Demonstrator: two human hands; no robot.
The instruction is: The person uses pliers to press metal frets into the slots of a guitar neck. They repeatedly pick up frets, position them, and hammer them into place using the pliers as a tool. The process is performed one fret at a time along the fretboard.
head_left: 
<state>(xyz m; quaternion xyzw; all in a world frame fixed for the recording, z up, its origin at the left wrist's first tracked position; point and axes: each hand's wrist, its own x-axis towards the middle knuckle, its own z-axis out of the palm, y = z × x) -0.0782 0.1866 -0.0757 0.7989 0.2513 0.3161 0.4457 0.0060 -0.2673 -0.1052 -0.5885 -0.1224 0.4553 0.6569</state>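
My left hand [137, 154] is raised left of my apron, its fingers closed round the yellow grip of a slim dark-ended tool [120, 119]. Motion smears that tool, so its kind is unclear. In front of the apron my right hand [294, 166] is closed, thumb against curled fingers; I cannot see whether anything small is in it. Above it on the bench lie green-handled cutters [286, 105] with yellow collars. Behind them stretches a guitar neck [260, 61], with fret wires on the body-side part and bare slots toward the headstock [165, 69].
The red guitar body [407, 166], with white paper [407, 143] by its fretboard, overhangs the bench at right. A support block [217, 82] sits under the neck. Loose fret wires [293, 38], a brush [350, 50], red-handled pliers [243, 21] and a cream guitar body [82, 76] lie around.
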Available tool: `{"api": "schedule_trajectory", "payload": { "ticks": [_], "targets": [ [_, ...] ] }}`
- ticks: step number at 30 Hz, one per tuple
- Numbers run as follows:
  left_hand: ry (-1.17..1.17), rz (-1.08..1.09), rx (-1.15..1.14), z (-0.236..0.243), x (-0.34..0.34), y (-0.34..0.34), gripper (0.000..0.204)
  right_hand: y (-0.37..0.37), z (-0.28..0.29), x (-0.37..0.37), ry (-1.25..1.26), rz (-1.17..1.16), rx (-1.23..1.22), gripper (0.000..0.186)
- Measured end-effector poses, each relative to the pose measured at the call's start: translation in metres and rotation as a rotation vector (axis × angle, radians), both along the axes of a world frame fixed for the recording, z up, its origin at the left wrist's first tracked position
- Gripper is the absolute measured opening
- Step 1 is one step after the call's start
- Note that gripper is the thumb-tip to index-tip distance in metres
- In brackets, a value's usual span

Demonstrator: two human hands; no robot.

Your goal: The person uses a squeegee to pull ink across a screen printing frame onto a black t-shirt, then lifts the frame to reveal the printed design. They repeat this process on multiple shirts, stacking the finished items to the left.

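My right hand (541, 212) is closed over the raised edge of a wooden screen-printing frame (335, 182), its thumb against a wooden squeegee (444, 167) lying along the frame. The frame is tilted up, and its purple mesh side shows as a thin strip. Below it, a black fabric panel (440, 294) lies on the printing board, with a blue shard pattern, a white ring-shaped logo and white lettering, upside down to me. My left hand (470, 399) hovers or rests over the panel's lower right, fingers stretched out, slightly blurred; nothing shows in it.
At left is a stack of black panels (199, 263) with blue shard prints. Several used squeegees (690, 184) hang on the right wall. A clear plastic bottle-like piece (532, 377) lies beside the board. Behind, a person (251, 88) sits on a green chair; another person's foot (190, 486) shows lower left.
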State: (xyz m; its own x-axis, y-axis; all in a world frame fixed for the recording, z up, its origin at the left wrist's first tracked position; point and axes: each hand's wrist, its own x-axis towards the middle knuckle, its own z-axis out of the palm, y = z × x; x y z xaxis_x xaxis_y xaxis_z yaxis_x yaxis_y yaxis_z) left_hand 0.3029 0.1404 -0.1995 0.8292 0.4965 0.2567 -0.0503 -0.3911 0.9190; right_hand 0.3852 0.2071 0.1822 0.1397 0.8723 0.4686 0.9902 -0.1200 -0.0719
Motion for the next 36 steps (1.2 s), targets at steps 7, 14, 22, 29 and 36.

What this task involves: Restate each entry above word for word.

Your response:
Demonstrator: two human hands; no robot.
The instruction is: The person uses pliers to press metal frets into the slots of a guitar neck. They repeatedly pick up frets, position them, and hammer them into place using the pliers as a tool. The process is performed one fret at a time along the fretboard.
head_left: 
<state>(xyz m; quaternion xyzw; all in a world frame fixed for the recording, z up, its origin at the left wrist's first tracked position; point and axes: each hand's wrist, its own x-axis towards the middle knuckle, its own z-axis out of the palm, y = z × x) -0.0782 0.1866 -0.0757 0.7989 0.2513 0.3161 0.4457 0.0060 -0.2673 -0.1052 -0.5885 -0.1224 0.4553 0.6569</state>
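My left hand [137, 154] is raised left of my apron, its fingers closed round the yellow grip of a slim dark-ended tool [120, 119]. Motion smears that tool, so its kind is unclear. In front of the apron my right hand [294, 166] is closed, thumb against curled fingers; I cannot see whether anything small is in it. Above it on the bench lie green-handled cutters [286, 105] with yellow collars. Behind them stretches a guitar neck [260, 61], with fret wires on the body-side part and bare slots toward the headstock [165, 69].
The red guitar body [407, 166], with white paper [407, 143] by its fretboard, overhangs the bench at right. A support block [217, 82] sits under the neck. Loose fret wires [293, 38], a brush [350, 50], red-handled pliers [243, 21] and a cream guitar body [82, 76] lie around.
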Available tool: `{"api": "schedule_trajectory", "payload": { "ticks": [_], "targets": [ [_, ...] ] }}`
- ticks: step number at 30 Hz, one per tuple
- Numbers run as follows:
  left_hand: ry (-1.17..1.17), rz (-1.08..1.09), rx (-1.15..1.14), z (-0.236..0.243), x (-0.34..0.34), y (-0.34..0.34), gripper (0.000..0.204)
  right_hand: y (-0.37..0.37), z (-0.28..0.29), x (-0.37..0.37), ry (-1.25..1.26), rz (-1.17..1.16), rx (-1.23..1.22), gripper (0.000..0.186)
- Measured end-effector poses, each relative to the pose measured at the call's start: translation in metres and rotation as a rotation vector (axis × angle, radians), both along the axes of a world frame fixed for the recording, z up, its origin at the left wrist's first tracked position
- Gripper is the absolute measured opening
- Step 1 is one step after the call's start
- Note that gripper is the thumb-tip to index-tip distance in metres
- In brackets, a value's usual span

Demonstrator: two human hands; no robot.

Your goal: The person uses a squeegee to pull ink across a screen printing frame onto a black t-shirt, then lifts the frame to reveal the printed design. They repeat this process on multiple shirts, stacking the finished items to the left.

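My right hand (541, 212) is closed over the raised edge of a wooden screen-printing frame (335, 182), its thumb against a wooden squeegee (444, 167) lying along the frame. The frame is tilted up, and its purple mesh side shows as a thin strip. Below it, a black fabric panel (440, 294) lies on the printing board, with a blue shard pattern, a white ring-shaped logo and white lettering, upside down to me. My left hand (470, 399) hovers or rests over the panel's lower right, fingers stretched out, slightly blurred; nothing shows in it.
At left is a stack of black panels (199, 263) with blue shard prints. Several used squeegees (690, 184) hang on the right wall. A clear plastic bottle-like piece (532, 377) lies beside the board. Behind, a person (251, 88) sits on a green chair; another person's foot (190, 486) shows lower left.
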State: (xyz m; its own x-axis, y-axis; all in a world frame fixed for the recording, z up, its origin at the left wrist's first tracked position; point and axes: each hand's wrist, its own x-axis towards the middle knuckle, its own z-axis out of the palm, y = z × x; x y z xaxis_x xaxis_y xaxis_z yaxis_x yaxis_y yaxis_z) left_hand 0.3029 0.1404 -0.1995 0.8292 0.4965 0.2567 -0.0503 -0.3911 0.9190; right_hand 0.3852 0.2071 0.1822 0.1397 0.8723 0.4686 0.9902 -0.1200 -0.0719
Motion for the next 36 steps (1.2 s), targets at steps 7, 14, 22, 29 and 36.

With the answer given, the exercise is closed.